Open Up the Conversation

How you approach this will of course vary depending on your kids’ ages and maturity levels, but Martello’s general advice is to “help them identify what’s happening for them” emotionally. The key is to get them talking about their feelings, as that will help you see how you can best meet their emotional needs.

little kid playing with dollhouse

It probably goes without saying that this is not going to be a simple, one-time conversation, but rather an ongoing one that will change as the circumstances do. But in general, it’s a good idea to share how you’re feeling to get the conversation started. For example, if you miss your friends, Martello recommends saying something like, “I’m sad I can’t see my friends either.” This approach can validate their new emotions and make them feel less alone in the experience. If they ask about coronavirus specifically, Martello says to explain it as simply as possible. For example “this is a new virus that makes everyone feel different.
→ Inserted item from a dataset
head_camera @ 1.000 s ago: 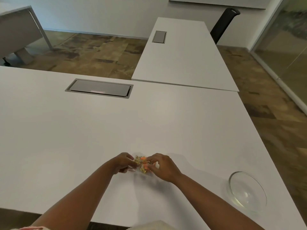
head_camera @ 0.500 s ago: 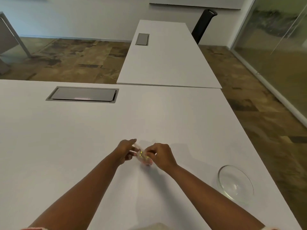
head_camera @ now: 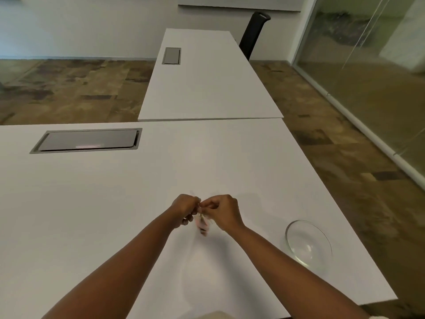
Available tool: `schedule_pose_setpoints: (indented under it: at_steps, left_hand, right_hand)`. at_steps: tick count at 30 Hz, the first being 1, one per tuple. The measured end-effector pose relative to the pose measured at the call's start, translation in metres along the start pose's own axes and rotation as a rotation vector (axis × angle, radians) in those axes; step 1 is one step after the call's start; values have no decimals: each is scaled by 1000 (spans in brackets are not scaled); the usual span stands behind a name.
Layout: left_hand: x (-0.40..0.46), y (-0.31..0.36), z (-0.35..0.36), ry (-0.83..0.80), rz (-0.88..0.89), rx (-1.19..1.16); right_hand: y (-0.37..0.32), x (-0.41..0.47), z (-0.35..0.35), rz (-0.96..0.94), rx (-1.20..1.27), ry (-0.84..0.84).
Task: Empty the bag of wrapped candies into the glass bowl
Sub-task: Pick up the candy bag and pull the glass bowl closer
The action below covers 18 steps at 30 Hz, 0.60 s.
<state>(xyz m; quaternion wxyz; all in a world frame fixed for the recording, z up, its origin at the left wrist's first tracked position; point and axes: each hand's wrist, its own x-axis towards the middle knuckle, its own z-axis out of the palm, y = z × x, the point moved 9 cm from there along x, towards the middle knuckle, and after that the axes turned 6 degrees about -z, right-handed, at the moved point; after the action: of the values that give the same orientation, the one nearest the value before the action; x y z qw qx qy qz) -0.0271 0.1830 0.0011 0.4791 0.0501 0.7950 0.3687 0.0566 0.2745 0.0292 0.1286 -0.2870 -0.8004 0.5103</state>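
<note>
A small clear bag of wrapped candies [head_camera: 202, 223] hangs between my two hands above the white table [head_camera: 92, 215]. My left hand [head_camera: 185, 209] pinches the bag's top from the left. From the right, my right hand [head_camera: 222, 210] pinches the same top edge. The bag is blurred; pinkish and yellowish wrappers show through it. The glass bowl [head_camera: 308, 242] stands with nothing in it near the table's right edge, well to the right of both hands.
A grey cable hatch [head_camera: 87, 141] is set into the table at the far left. A second white table [head_camera: 207, 79] butts on behind, with a black chair [head_camera: 254, 33] beyond it. A glass wall [head_camera: 372, 65] runs along the right.
Both hands have lifted the bag off the table and drawn together at its top, so it now hangs below them. The view has shifted right.
</note>
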Motion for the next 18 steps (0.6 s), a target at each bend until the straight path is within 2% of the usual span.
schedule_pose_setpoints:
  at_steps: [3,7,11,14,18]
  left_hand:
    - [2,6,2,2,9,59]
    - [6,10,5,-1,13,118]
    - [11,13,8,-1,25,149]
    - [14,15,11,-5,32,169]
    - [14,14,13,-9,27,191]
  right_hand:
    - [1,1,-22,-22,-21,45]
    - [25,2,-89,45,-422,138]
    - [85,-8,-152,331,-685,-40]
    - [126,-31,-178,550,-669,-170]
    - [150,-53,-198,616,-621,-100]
Sometimes it looks just like a cold, but for other people, it makes them very sick and that’s why we have to stay inside for a while.”

It’s okay if they’re curious, just make sure to inform yourself as best as possible when providing them with answers. If your kids are older, you can explain that these are preventive measures we’re taking collectively as a community to ensure our hospitals don’t overcrowd. Be prepared for some complex questions—when the “school’s out” mentality wears off, “they will have questions about safety,” too, says. When appropriate, a little sense of humor can go a long way.

Look After Yourself, Too

With all these new stressors comes a variety of material consequences and emotional reactions for parents, no matter how well-adjusted and prepared they may be. When you’re anxious and overwhelmed, work through it the best you can before interacting with your children, Martello says. That can mean talking about it with a partner, friend, or therapist, going outside for some exercise if that’s an option, reading a comforting book, journaling, doing a guided meditation, crying it out in the shower, cooking, really whatever it is that centers you most.

Martello’s primary advice is to avoid oversharing or projecting your concerns onto your children. “When you use your children to process, that’s when it becomes unhealthy. Deal with your emotions and worries first so you can then help them handle theirs,” she clarifies.

Checking in with both yourself and your loved ones should become a regular part of your routine—a little morning, midday, and evening vibe check, if you will. “When we’re worried about our resources, we have to look within,” says Martell0. “We have our breaths. [COVID-19] is affecting our lungs and breaths. If we have it right now, let’s find that inner breath and calm and reach out,” Martello says.